The prevalence of lesions was about 0.4 per cent in swine slaughtered under Federal inspection. The actual infection rate may be higher since mycobacteria can be cultured from lymph nodes with no visible lesions and because some lesions may go undetected. Moreover, since infection with R. equi may be misdiagnosed as that caused by M. avium, the reported rate of Tb may be higher than the actual rate. Tuberculous chickens may continue to be a source of infection for swine, although other environmental sources may be more significant. Improper handling of chicken wastes fed to swine also may allow transmission of the disease.
Soil and water are other possible reservoirs of infection for swine. Pathogenic mycobacteria may survive for more than four years in soil and litter contaminated by chickens with Tb. Studies have shown that sawdust or wood shavings used for bedding are a source of M. avium ss hominisuis in swine.
Mycobacterium avium complex is often found in samples of sawdust and wood shavings where it survives for long periods. The mycobacteria may multiply under proper conditions of moisture and temperature which could explain the seasonal occurrence of disease in some herds.
It has been suggested that seasonal changes may produce less favourable conditions for survival of bacteria in wood shavings and thus cause the infection rate to decrease.
The presence of lesions in the intestinal wall with subsequent swine-to-swine transmission probably is due to shedding of mycobacteria in the faeces. Granulomatous lesions of lungs, mammary glands, and uterus also may occur with the potential for transmission of organisms from these sites. Thus, the addition of infected breeding stock could introduce the disease within a herd, and transmission from infected sows to their litters may maintain the disease within a herd.

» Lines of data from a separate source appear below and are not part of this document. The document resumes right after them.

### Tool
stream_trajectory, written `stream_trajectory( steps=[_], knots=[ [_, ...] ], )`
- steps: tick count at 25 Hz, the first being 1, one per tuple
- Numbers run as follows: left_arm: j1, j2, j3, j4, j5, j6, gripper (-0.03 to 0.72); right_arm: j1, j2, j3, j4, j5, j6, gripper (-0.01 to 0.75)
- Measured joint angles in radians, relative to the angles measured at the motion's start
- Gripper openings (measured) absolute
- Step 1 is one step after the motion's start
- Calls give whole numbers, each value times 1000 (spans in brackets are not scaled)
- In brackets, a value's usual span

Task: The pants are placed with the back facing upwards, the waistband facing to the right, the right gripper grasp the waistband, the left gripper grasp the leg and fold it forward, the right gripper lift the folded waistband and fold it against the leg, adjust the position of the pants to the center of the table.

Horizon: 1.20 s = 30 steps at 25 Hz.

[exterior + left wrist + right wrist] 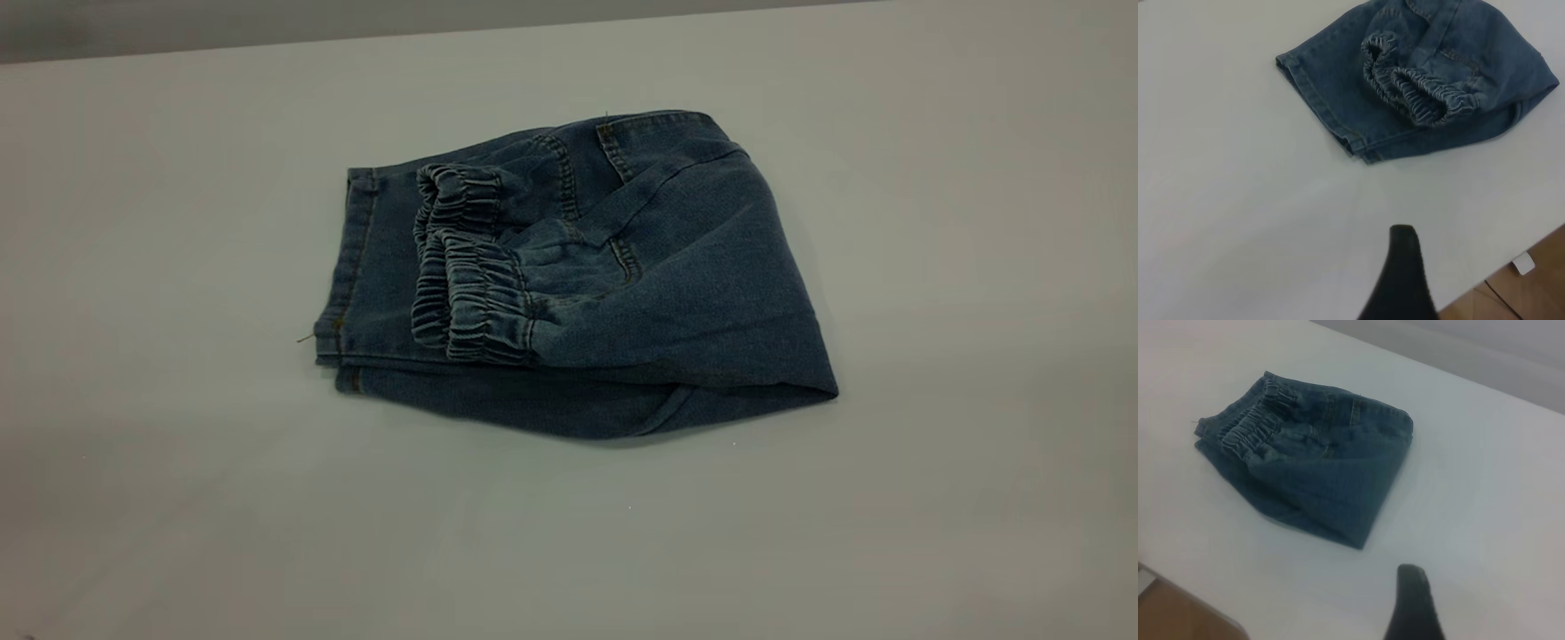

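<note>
Only a single dark fingertip (1403, 267) of the left gripper is seen in the left wrist view, held above bare bench cloth and well apart from the pants; whether that gripper is released or clenched cannot be told, and nothing is grasped by it. Likewise, one dark fingertip (1415, 597) of the right gripper is caught in the right wrist view, also clear of the fabric, and its state cannot be told either. Neither gripper is seen in the exterior view.

Outward from both fingertips, the pants (676, 267) are found lying folded on the bench (178, 489), roughly at its middle in the exterior view. The waistband (471, 284) has been laid over onto the legs, so that its gathered, pleated edge is turned toward the left of that view and rests on top of the denim. Beyond it, at the far left of the bundle, the stitched leg hems (351, 267) are stacked one upon another. The rounded fold is formed at the right side, where the cloth bulges slightly above the bench. Orange-stitched seams of a back pocket (613, 204) are visible on the upper layer. A loose thread (305, 338) is seen sticking out at the hem corner.
</note>
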Motion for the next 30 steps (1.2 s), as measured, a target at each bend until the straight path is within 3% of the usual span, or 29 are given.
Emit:
stream_trajectory(
  steps=[6,9,18,22,30],
  knots=[
    [1,-4,0,-1,-1,1,546,0,0,0,4,0,0,432],
    [56,-4,0,-4,-1,3,546,1,0,0,4,0,0,432],
    [437,-6,0,-2,-2,4,546,-3,0,0,7,1,0,432],
    [558,-58,0,-2,-2,3,546,-20,0,0,7,1,0,432],
    [589,-100,0,0,0,4,546,-20,0,0,11,1,0,432]
  ],
)
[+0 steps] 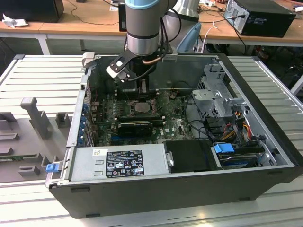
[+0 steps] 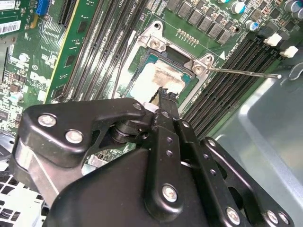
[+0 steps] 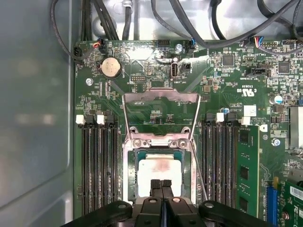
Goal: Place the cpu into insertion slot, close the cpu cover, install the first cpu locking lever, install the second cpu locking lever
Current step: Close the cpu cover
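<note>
The cpu (image 3: pixel 158 171) lies flat in the insertion slot (image 3: pixel 129 176), pale face up with a smeared patch; it also shows in the second wrist view (image 2: pixel 156 78) and the exterior view (image 1: pixel 141 108). The cpu cover (image 3: pixel 160 96) stands flipped open beyond the socket, with the board visible through its window. My gripper (image 3: pixel 161 183) is shut, its two fingertips pressed together with nothing between them, right over the near edge of the cpu (image 2: pixel 163 96). A thin locking lever (image 2: pixel 241 72) sticks out sideways from the socket corner, unlatched; it also shows as a rod (image 3: pixel 199 175) beside the socket.
Long black memory slots (image 3: pixel 97 165) flank the socket on both sides. A coin battery (image 3: pixel 111 67) and cables (image 3: pixel 189 19) lie beyond the cover. The case wall (image 3: pixel 33 118) rises close by. In the exterior view a drive cage (image 1: pixel 215 94) and power supply (image 1: pixel 118 161) border the board.
</note>
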Controlling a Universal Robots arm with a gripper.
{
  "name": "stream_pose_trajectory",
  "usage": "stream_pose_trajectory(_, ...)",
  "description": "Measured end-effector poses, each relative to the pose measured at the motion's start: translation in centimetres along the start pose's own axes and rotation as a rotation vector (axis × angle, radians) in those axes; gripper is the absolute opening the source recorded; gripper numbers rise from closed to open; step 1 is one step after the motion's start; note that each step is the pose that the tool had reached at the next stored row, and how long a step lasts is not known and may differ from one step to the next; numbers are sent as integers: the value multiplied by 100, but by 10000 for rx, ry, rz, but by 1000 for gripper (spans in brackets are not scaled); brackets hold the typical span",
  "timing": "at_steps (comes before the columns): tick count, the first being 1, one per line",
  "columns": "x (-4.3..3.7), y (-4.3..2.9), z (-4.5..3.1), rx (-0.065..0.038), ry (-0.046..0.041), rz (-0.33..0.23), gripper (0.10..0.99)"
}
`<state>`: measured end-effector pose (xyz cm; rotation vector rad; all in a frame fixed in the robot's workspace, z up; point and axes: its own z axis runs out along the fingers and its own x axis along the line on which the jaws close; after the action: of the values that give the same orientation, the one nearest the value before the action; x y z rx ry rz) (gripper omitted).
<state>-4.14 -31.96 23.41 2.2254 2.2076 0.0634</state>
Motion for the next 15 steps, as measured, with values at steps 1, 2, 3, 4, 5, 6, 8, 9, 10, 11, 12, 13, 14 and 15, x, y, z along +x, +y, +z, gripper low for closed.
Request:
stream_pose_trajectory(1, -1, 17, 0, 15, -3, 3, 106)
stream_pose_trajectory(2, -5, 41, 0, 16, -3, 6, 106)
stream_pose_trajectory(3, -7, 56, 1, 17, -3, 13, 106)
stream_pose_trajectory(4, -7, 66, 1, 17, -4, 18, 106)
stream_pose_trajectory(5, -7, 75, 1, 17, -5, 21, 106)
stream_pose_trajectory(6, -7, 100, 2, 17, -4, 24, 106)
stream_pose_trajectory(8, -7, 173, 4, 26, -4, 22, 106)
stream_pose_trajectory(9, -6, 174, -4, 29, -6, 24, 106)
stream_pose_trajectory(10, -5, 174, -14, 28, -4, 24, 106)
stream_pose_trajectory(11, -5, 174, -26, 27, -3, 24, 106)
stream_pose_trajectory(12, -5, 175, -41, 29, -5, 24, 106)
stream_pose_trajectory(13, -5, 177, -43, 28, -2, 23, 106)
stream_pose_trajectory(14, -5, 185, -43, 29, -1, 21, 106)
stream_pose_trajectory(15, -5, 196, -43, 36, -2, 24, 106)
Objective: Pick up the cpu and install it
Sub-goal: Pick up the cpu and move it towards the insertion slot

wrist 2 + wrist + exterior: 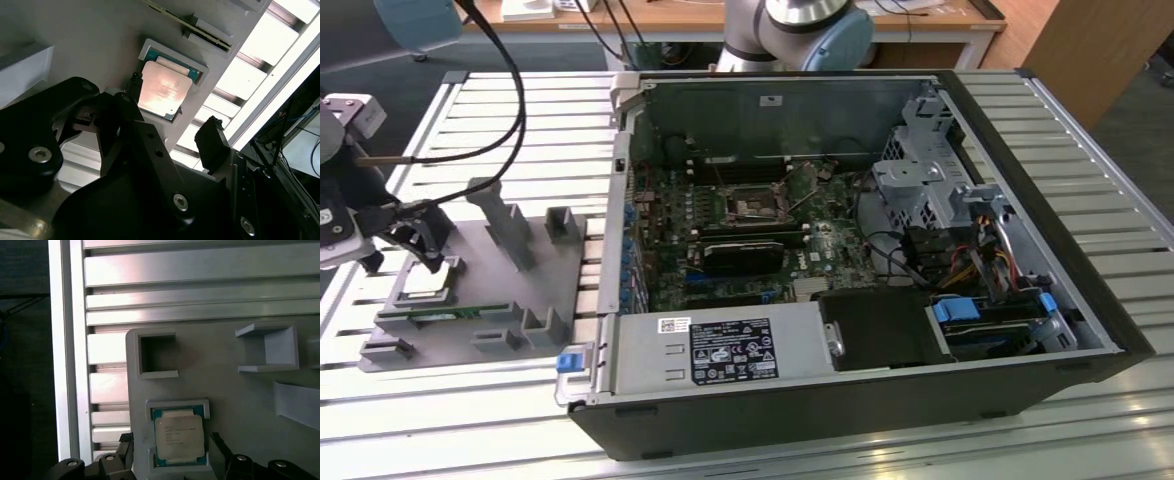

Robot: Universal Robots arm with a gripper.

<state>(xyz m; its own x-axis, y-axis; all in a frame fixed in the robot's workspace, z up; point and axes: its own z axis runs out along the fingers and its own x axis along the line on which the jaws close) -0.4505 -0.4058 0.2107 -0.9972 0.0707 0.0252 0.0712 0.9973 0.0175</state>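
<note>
Hovering at the exterior view's left, the gripper (411, 238) sits low over the grey tray (494, 285) on the slatted metal table (480, 110). Its jaws are spread wide. In the first wrist view one dark finger (126, 450) stands on each side of the cpu (179, 436), and neither clearly touches it.

The cpu lies flat in its square pale-rimmed pocket in the tray, silver top up, and appears there in the second wrist view too (164, 87). A green memory stick (190, 25) lies in a slot just beside that pocket.

Well apart, toward the exterior view's right, the open computer case (761, 110) lies on the table – its motherboard socket (754, 207) shows a dark square frame.
</note>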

Detection of mycobacterial disease in a live animal is often very difficult, therefore the presence of disease must be determined by post mortem examination. Infection in swine exposed to M. avium is usually associated with the lymph nodes of the head and the digestive tract and rarely spreads to other locations.
Diagnosis of Tb by physical examination of the live swine is usually impossible. Visual examination of infected sites at slaughter cannot differentiate lesions of Tb from those caused by other microorganisms or conditions; a confirmed diagnosis should be based on mycobactereologic examination from these sites.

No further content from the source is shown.